Altri due elementi chiave per la conquista del titolo del 1925 furono i due interni Moritz Häusler e Jozsef Eisenhoffer. Il primo era considerato uno dei giocatori viennesi più tecnici e dotati di maggior estro. Autentica bandiera dell’Hakoah, rimase nel club 11 anni, dal 1918 al 1926 e dal 1933 al 1936. In mezzo, anche per lui ci fu la parentesi americana. Dopo aver allenato nel Nord Europa e in Lussemburgo tornò a Vienna alla fine della guerra e acquistò una caffetteria.
Il caso di Eisenhoffer fu unico: non era nato ebreo, si era convertito per volere della moglie e dei suoceri, estremamente religiosi. Considerato un talento, dal Kispest si trasferì al Maccabi Brno e quindi al Ferencvaros. Fece parte della spedizione olimpica del 1924 e al termine dell’estate pareva destinato all’Amburgo. Ancora una volta però si fece convincere dalla moglie che amava Vienna e scelse l’Hakoah. Nel nuovo club si distinse immediatamente per le proprie doti realizzative: in una tournée in Polonia e nei Paesi baltici realizzò 33 reti, miglior cannoniere della squadra. Oltre che temibilissimo in area di rigore, Eisenhoffer aveva grande creatività e abilità nell’ultimo passaggio. Tanto per cambiare anche lui scelse di giocare nelle leghe americane dopo il 1926. Nel 1931 tornò all’Hakoah, nel 1933 passò in Francia all’Olympique Marsiglia, del quale divenne allenatore-giocatore vincendo un campionato e una coppa nazionale.
A finalizzare l’intera manovra c’era inizialmente lo storico bomber Norbert Katz, il quale però a metà stagione patì un infortunio piuttosto serio e venne sostituito da Max Grunwald.
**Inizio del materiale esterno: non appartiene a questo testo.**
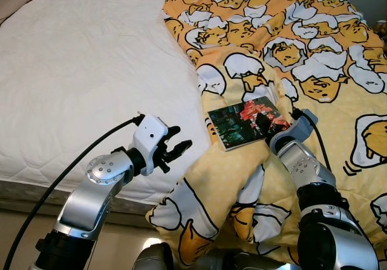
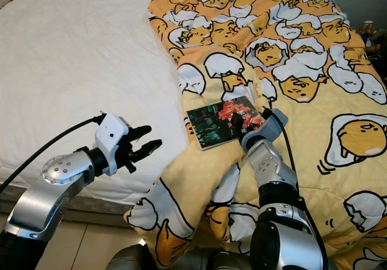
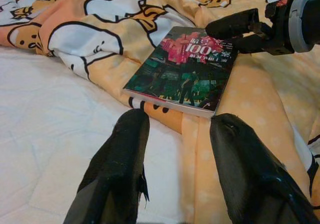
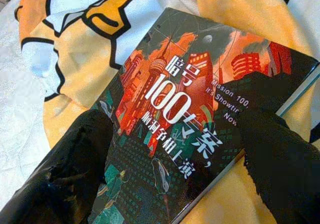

Rispetto a Katz, Grunwald era meno tecnico e meno portato al dribbling, ma più potente e abile a muoversi in area di rigore, dunque il suo innesto fu fondamentale per tramutare in gol l’ariosa e incessante manovra palla a terra.
Un altro elemento che spesso partiva titolare era Alois Hess, ala o mezzala mancina dallo spunto irresistibile. Era il più religioso del gruppo e per questo il sabato, giorno sacro per gli ebrei, si rifiutava di scendere in campo.
In panchina nell’anno dello scudetto sedeva Arthur Baar, che aveva preso il posto di Hunter. Si può dire che Baar sia stato per l’Hakoah ciò che Johan Cruijff ha rappresentato per il Barcellona. Un mentore, una guida, un manager. Ha attraversato tutte le tappe più significative della vita societaria sotto diverse vesti. Ha preso le decisioni più importanti, sul campo e dietro una scrivania. Ha plasmato il club secondo la propria immagine, il proprio stile, il proprio credo. Siamo certi che lui più di ogni altro ha sofferto quando l’Anschluss del 1938 cancellò in una manciata di giorni quella creatura che aveva fatto crescere con tanto amore, tanti sacrifici, tanta pazienza. E non a caso, dopo l’invasione nazista, Baar lasciò l’Austria per sempre. Si stabilì in Israele e fino alla morte, nel 1984, continuò a lavorare nel mondo del calcio, promuovendone la diffusione a vari livelli e allenando la nazionale. E mettendoci la stessa passione e lo stesso entusiasmo di quando a 18 anni, con un gruppo di amici, aveva gettato le basi per creare la più forte squadra ebraica di tutti i tempi.